▶ **WHAT YOU WILL DO**
Starting at the top of the entries, restate word for word each line up to and including the one with "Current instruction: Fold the".

▶ **DATASET EXCERPTS**
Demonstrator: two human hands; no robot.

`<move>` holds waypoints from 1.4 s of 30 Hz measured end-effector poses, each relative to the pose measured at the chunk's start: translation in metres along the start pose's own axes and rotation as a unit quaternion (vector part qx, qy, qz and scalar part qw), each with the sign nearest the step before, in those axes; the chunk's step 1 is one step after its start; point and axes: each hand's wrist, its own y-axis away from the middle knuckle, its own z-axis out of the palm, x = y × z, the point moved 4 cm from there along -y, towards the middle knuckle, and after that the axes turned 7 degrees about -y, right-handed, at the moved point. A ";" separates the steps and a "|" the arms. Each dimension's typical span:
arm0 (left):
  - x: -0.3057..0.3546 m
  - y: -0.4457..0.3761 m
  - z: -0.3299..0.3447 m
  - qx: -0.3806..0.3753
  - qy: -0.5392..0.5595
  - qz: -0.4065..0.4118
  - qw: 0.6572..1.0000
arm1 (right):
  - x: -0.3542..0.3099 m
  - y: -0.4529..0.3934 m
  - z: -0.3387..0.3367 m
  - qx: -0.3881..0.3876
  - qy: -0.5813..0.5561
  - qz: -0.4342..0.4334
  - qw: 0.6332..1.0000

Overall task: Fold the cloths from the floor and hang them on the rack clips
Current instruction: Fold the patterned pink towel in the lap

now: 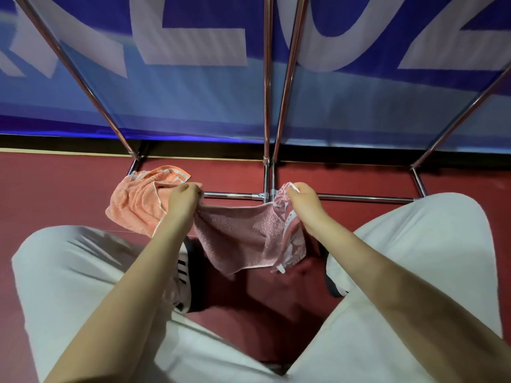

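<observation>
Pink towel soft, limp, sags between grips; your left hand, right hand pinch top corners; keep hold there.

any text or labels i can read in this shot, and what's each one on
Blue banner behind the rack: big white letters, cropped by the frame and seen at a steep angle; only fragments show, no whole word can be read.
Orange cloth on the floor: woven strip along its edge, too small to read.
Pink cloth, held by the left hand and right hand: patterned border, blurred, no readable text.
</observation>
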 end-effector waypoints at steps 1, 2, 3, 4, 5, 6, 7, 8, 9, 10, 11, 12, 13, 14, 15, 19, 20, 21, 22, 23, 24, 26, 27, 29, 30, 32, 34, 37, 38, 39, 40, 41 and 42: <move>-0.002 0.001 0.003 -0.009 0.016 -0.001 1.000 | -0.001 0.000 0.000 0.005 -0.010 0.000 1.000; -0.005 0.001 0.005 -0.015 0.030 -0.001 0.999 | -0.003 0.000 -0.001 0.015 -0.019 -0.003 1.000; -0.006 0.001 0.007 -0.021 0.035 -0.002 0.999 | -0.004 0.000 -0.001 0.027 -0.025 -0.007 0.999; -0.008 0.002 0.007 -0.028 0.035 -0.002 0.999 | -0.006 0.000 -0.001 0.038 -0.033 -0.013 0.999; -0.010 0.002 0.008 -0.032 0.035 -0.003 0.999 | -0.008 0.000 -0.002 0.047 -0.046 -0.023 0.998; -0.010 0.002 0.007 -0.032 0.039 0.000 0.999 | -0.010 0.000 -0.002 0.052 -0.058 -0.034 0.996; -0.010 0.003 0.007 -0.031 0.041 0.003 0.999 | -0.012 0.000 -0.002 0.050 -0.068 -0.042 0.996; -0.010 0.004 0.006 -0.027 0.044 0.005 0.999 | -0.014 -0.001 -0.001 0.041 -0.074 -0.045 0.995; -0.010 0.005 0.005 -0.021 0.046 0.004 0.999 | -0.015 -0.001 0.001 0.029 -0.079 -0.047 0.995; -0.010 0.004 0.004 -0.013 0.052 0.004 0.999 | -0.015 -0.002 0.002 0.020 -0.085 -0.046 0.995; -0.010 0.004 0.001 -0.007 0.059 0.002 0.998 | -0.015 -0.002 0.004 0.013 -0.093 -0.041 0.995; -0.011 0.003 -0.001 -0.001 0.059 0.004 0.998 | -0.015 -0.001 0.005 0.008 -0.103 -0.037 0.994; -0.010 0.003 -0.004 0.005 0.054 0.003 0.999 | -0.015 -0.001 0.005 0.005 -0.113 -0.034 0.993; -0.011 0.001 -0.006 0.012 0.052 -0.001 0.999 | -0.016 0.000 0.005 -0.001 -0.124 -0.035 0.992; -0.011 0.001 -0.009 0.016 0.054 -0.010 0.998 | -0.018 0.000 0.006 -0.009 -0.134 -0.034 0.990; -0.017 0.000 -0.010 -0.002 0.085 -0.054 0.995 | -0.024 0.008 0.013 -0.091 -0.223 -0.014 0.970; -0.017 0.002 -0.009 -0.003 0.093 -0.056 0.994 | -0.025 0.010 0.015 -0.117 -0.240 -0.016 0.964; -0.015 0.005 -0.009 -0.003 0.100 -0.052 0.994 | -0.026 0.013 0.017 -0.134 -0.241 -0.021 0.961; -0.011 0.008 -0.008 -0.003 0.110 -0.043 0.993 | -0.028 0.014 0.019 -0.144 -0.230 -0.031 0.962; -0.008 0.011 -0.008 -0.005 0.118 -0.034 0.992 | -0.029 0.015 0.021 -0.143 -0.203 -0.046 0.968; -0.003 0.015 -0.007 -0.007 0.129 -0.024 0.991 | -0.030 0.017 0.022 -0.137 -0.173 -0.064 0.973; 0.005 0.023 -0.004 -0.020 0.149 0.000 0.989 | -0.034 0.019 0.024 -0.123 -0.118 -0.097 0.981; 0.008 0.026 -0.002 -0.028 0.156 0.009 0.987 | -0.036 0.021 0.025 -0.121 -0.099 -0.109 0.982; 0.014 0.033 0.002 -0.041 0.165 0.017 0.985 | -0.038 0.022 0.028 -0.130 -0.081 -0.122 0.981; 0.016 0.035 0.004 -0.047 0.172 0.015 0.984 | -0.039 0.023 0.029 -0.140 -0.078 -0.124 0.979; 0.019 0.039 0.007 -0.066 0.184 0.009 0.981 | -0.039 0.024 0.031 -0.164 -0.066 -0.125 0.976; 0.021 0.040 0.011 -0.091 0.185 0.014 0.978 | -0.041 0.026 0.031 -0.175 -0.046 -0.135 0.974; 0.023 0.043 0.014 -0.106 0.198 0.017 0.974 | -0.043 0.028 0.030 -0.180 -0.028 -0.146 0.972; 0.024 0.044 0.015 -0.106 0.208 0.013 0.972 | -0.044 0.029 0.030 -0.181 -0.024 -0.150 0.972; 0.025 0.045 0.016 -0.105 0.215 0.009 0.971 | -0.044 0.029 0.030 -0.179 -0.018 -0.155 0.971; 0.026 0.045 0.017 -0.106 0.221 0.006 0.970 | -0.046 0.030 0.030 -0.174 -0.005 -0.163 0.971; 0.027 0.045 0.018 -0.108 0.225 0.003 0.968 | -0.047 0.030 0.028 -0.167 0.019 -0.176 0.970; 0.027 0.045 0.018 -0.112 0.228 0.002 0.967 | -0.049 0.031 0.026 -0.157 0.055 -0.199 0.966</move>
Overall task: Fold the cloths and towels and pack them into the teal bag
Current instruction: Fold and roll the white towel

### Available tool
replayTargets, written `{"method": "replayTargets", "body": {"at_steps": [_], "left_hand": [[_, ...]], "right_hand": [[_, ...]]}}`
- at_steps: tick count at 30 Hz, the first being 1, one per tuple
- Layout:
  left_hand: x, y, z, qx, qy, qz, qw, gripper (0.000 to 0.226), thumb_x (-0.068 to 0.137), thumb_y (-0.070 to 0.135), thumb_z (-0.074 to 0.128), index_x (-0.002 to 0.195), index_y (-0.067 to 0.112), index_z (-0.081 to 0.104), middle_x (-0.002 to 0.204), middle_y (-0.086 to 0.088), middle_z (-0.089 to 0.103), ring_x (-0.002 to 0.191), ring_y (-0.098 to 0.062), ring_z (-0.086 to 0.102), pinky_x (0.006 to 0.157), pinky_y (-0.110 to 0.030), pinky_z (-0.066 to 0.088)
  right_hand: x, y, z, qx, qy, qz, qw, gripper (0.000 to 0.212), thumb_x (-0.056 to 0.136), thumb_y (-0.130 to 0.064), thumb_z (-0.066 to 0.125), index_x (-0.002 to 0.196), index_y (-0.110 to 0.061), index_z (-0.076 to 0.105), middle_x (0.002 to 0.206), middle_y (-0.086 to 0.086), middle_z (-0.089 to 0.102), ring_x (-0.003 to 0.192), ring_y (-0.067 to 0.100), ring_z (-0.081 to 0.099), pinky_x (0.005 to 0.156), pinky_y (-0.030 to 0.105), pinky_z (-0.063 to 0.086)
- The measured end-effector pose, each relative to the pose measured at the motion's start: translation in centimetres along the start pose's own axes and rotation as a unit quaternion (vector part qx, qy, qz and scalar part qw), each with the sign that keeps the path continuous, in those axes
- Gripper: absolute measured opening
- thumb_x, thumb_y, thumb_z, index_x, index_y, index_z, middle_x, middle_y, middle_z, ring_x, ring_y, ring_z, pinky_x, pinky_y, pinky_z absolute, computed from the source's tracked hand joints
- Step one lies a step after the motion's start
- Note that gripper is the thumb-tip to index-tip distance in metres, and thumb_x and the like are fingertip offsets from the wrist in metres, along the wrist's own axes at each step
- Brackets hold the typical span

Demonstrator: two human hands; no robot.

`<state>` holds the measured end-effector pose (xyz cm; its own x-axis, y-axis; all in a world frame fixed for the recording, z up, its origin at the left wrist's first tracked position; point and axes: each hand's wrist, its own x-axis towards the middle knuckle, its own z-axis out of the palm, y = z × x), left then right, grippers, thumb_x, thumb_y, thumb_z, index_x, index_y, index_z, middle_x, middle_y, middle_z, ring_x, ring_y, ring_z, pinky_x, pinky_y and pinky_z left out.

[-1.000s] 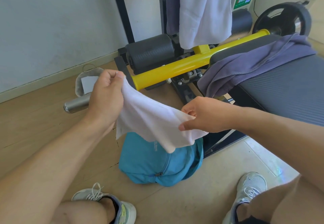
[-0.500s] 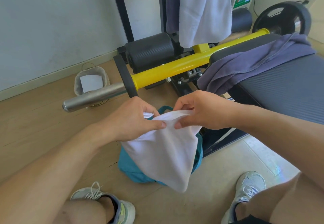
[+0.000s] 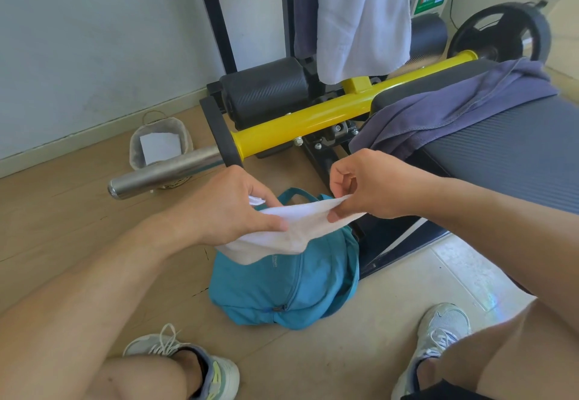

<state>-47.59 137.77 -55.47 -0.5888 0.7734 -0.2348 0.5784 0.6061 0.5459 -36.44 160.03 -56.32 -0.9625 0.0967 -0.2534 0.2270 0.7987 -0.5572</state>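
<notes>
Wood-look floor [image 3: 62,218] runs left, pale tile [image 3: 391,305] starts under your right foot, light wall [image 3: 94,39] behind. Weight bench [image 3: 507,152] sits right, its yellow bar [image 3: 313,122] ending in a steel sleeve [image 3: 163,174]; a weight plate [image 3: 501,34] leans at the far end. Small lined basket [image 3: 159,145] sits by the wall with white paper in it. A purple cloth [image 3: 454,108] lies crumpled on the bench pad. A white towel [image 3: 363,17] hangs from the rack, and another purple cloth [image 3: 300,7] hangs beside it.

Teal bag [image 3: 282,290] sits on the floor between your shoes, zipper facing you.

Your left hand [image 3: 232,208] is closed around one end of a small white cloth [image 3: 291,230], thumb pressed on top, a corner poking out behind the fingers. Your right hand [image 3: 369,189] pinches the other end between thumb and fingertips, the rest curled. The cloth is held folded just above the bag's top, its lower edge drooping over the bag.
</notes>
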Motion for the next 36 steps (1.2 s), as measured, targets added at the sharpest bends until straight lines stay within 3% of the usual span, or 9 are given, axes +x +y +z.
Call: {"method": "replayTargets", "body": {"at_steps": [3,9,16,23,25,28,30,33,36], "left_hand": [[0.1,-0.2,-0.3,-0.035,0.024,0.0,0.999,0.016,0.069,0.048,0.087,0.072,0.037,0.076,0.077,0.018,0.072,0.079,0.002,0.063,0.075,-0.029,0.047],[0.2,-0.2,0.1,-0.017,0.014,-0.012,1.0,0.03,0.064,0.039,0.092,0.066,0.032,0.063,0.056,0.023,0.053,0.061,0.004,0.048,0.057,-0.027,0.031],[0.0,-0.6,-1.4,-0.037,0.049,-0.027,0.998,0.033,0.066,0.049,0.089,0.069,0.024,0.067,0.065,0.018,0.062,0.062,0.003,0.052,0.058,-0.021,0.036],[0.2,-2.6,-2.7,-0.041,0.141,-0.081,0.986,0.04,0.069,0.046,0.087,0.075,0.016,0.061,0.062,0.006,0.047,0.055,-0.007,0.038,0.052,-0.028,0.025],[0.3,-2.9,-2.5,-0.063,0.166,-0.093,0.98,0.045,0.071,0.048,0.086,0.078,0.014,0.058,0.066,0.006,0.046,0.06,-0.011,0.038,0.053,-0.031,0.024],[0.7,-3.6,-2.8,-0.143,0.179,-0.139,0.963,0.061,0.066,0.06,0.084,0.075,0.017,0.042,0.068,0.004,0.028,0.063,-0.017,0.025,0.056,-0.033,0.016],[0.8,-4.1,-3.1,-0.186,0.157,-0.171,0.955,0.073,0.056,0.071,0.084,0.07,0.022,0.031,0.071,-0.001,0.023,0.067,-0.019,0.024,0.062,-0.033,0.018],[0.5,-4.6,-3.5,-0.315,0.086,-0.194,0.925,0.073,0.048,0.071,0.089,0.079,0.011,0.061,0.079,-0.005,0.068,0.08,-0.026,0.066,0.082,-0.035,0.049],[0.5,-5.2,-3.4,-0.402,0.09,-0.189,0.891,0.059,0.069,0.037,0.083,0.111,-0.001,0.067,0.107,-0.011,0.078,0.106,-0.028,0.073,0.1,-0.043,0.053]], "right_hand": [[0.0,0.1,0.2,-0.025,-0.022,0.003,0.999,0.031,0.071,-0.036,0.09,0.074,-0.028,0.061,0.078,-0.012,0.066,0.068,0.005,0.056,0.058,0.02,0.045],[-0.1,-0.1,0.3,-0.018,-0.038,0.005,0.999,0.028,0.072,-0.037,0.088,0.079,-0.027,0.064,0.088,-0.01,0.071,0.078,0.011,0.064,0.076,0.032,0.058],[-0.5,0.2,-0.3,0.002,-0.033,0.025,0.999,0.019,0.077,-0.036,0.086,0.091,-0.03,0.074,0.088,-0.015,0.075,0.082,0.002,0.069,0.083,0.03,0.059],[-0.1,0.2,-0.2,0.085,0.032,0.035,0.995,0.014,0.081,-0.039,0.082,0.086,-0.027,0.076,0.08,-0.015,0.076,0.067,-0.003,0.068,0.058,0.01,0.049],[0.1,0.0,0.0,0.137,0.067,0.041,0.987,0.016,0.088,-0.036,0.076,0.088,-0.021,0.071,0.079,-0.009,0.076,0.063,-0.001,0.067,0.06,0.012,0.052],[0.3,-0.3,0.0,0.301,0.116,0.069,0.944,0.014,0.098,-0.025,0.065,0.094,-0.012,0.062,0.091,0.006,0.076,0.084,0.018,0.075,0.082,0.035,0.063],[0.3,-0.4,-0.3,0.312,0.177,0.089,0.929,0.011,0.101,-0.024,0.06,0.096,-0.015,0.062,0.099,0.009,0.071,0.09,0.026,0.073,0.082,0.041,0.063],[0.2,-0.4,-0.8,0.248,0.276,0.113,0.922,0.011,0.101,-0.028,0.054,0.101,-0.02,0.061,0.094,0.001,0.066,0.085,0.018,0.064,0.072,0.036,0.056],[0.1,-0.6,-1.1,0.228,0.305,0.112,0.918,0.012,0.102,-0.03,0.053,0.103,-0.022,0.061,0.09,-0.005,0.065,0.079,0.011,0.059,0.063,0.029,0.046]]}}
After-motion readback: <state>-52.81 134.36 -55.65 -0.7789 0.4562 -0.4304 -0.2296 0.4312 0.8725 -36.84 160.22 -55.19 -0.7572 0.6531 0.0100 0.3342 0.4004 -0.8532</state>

▶ **ANSWER TO THIS TASK**
Demonstrator: two human hands; no robot.

`<move>` holds waypoints from 1.4 s of 30 Hz measured end-effector poses, each relative to the pose measured at the chunk's start: translation in metres along the start pose's own axes and rotation as a unit quaternion (vector part qx, qy, qz and scalar part qw), each with the sign nearest the step before, in those axes; the chunk's step 1 is one step after its start; point and axes: each hand's wrist, its own y-axis away from the middle knuckle, its own z-axis out of the palm, x = y × z, the point moved 4 cm from there along -y, towards the middle knuckle, and after that the axes turned 7 degrees about -y, right-handed, at the moved point. A ";" separates the steps and a "|" the arms. Each dimension's typical span:
arm0 (left):
  - x: -0.3057..0.3546 m
  - y: -0.4457..0.3761 m
  - z: -0.3299..0.3447 m
  - qx: -0.3806..0.3753
  - qy: -0.5392..0.5595
  - qz: -0.4065..0.4118
  - qw: 0.6572..1.0000
arm1 (right):
  - x: -0.3542..0.3099 m
  - y: -0.4529..0.3934 m
  - z: -0.3387..0.3367 m
  - qx: -0.3881..0.3876
  - qy: -0.5813..0.5561
  - qz: -0.4342..0.4334
  - qw: 0.6332..1.0000

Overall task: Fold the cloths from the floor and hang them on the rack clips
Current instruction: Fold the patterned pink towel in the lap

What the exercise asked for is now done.